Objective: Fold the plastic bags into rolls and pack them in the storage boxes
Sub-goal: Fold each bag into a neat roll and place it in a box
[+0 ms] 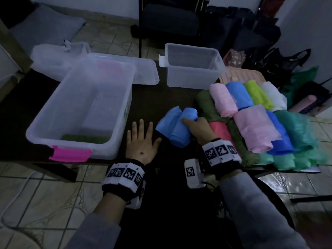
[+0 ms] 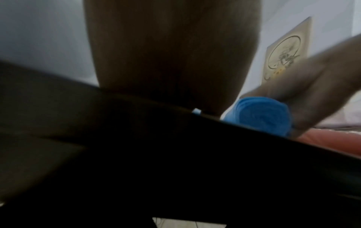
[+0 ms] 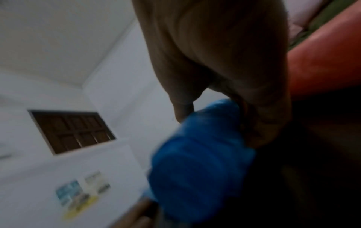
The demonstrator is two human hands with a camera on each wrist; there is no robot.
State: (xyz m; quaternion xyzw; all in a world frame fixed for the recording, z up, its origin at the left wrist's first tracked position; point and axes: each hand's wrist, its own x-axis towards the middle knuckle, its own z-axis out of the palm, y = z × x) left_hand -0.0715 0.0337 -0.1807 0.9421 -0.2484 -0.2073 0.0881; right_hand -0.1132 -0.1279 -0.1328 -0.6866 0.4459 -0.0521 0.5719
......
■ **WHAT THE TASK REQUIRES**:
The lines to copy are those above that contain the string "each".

■ **RESULT OF THE EXERCISE**:
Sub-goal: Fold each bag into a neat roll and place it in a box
The demonstrator is two human hands with a camera on each wrist; there is no robot.
State: (xyz m; quaternion xyzw; all in a world frame fixed for the recording, z up, its origin at the left wrist's first tracked position; point and axes: each hand's wrist, its own x-axis towards the middle knuckle, its own z-axis out of the palm, y = z × x) left_hand -0.0715 0.0337 -0.1807 0.9421 -0.2484 -0.2073 0.0881; right_hand -0.1132 -0.1279 -0.1328 -0.6866 0.4459 -0.0521 0.5719

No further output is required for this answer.